# About this exercise:
Please filter the data down to the lines that include the word "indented" and copy them.

[Collection entries]
+ + +

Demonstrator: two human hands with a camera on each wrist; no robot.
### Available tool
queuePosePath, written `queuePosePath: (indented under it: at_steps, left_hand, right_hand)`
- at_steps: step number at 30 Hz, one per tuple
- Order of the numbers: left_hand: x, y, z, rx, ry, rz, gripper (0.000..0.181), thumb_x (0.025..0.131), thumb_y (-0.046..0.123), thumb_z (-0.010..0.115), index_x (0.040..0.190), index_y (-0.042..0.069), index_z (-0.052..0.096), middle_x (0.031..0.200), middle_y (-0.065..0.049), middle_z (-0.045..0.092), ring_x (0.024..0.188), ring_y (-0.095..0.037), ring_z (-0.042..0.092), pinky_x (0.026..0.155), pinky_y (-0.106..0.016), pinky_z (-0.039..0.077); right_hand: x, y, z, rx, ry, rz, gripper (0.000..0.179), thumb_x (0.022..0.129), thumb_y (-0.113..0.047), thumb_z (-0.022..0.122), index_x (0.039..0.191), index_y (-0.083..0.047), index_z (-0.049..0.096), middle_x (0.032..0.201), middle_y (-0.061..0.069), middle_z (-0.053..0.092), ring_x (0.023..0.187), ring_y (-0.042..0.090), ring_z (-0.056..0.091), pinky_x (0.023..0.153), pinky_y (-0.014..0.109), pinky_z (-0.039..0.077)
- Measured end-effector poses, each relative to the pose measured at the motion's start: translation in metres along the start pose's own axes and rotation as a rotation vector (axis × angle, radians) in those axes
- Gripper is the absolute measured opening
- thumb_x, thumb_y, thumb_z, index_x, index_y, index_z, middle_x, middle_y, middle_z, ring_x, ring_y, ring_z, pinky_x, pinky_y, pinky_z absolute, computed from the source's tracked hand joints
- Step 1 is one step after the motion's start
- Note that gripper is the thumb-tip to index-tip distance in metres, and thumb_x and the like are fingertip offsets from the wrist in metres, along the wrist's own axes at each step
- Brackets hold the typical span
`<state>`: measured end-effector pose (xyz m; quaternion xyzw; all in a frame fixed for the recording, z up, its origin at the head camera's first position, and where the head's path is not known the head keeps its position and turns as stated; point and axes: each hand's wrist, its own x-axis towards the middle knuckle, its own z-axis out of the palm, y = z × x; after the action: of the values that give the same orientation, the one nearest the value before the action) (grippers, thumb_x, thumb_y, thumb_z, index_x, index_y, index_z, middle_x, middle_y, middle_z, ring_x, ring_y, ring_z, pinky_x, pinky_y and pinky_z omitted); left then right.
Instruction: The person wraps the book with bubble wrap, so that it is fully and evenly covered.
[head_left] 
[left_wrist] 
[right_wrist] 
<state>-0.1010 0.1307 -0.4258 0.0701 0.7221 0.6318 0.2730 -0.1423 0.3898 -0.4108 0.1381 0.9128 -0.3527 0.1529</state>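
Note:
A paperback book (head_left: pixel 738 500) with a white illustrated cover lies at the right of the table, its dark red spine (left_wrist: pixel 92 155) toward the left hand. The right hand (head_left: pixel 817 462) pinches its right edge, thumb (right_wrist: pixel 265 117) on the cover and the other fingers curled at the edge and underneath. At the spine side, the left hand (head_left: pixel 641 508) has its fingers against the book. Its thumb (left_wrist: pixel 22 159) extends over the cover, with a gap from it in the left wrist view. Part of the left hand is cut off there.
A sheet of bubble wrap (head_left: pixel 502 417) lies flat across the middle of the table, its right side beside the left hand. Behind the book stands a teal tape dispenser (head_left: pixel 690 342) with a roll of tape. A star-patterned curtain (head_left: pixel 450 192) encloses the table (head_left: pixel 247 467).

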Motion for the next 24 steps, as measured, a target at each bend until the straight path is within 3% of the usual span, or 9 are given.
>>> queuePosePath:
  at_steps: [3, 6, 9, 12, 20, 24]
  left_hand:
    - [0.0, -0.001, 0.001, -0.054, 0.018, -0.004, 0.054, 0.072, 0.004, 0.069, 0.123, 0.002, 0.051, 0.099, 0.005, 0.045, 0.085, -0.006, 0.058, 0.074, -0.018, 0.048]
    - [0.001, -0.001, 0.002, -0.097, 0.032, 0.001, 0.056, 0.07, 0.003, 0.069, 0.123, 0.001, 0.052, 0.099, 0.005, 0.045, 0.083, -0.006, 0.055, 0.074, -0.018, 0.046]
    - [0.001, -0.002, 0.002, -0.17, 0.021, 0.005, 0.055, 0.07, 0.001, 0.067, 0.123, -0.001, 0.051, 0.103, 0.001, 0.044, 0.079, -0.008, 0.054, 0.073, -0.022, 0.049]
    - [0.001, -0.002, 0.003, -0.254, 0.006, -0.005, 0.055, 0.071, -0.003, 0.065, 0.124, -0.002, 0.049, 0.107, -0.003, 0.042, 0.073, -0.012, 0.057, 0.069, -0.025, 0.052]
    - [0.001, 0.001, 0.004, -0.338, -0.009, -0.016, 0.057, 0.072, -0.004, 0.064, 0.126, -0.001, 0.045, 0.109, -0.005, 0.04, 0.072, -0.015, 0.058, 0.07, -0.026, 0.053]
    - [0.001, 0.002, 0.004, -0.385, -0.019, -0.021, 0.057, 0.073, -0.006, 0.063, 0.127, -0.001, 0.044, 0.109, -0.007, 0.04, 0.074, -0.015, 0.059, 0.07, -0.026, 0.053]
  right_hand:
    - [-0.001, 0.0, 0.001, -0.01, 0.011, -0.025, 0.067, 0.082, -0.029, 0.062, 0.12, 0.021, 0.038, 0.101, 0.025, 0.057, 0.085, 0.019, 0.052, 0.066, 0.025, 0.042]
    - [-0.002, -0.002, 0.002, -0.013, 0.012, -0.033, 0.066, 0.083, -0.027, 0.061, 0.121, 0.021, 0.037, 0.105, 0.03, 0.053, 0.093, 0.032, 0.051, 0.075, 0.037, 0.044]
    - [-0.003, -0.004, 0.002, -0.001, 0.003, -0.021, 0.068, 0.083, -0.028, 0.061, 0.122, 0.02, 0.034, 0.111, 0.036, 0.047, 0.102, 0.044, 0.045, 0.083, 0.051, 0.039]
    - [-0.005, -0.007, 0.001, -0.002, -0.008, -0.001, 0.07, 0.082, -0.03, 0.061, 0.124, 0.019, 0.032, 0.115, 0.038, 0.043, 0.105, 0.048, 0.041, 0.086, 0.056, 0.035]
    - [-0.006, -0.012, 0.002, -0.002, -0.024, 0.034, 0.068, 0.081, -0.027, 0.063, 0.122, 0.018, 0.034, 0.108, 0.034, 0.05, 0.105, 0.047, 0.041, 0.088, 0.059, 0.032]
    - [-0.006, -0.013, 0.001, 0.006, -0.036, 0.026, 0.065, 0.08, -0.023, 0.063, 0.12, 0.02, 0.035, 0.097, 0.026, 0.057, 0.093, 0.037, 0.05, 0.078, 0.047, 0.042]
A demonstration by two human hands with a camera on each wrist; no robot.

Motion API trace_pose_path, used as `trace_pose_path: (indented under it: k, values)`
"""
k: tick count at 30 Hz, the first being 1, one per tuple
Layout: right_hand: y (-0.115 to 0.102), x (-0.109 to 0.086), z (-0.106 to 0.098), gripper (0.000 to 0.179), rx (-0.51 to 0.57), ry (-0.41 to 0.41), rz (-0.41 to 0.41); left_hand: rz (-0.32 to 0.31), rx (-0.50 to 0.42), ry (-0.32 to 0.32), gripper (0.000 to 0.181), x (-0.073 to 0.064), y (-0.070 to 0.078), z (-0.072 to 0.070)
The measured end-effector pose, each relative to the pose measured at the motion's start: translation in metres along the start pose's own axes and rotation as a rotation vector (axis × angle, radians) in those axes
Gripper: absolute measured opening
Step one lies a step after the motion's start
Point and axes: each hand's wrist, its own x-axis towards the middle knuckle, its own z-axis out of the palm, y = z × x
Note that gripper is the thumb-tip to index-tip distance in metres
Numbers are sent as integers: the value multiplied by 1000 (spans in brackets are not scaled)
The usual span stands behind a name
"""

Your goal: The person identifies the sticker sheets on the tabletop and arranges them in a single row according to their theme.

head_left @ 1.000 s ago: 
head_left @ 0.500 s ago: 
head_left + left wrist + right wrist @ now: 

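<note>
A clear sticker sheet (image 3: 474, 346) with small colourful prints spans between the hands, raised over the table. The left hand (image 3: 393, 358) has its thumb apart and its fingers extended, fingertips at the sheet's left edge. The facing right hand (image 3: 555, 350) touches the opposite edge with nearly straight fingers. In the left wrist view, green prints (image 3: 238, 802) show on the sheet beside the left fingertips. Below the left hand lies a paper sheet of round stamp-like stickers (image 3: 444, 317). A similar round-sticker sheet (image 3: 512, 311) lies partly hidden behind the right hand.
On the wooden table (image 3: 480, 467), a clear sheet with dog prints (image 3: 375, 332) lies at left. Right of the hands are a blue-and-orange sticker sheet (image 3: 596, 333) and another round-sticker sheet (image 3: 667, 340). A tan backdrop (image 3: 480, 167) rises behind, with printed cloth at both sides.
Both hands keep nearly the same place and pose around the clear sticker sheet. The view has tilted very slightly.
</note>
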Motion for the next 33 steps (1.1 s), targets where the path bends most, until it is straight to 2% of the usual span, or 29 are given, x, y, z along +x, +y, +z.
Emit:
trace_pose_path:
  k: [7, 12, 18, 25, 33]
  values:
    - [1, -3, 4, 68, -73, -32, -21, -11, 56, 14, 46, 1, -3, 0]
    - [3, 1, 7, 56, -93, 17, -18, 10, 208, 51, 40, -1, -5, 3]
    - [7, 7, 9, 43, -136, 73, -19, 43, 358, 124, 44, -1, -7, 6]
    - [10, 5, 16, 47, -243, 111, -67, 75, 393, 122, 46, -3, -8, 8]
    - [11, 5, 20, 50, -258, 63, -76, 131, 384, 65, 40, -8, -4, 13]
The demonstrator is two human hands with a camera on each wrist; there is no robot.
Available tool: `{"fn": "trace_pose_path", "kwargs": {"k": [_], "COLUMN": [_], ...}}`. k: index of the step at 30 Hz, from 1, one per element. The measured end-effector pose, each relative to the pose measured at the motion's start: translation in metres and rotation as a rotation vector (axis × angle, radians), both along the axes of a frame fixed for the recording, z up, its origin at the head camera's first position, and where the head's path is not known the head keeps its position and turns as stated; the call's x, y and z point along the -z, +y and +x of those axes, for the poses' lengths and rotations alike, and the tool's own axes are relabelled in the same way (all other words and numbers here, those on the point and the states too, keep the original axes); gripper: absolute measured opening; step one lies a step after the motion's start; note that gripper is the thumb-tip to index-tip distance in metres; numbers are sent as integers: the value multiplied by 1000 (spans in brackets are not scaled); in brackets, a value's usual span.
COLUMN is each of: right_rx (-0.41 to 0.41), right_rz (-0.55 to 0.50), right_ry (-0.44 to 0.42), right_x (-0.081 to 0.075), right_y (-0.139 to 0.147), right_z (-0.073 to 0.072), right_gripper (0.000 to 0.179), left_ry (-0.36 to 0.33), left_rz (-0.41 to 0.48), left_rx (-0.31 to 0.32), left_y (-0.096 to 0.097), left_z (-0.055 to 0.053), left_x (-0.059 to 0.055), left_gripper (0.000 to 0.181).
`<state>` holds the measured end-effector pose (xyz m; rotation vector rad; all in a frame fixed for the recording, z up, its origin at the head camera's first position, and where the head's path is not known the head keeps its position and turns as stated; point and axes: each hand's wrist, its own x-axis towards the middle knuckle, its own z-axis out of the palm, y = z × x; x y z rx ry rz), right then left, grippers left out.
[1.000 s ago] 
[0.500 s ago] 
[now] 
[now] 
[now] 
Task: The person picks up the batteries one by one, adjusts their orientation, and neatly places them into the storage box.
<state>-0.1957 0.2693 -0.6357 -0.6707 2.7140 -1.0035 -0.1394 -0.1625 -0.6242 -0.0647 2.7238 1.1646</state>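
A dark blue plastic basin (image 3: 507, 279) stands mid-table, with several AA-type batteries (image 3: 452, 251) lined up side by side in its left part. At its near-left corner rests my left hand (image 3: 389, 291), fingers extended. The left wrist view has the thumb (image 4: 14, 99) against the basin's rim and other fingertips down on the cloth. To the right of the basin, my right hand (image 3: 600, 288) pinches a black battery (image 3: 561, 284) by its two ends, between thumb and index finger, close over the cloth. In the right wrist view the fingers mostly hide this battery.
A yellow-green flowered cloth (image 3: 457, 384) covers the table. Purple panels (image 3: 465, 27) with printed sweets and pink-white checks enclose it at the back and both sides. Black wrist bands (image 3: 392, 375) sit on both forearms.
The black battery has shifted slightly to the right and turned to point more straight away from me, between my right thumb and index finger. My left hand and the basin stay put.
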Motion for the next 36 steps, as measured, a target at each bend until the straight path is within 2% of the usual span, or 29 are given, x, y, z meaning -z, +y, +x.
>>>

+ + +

# Answer:
queuePosePath, written `queuePosePath: (indented under it: at_steps, left_hand, right_hand)`
Motion API trace_pose_path, used as `trace_pose_path: (indented under it: k, values)`

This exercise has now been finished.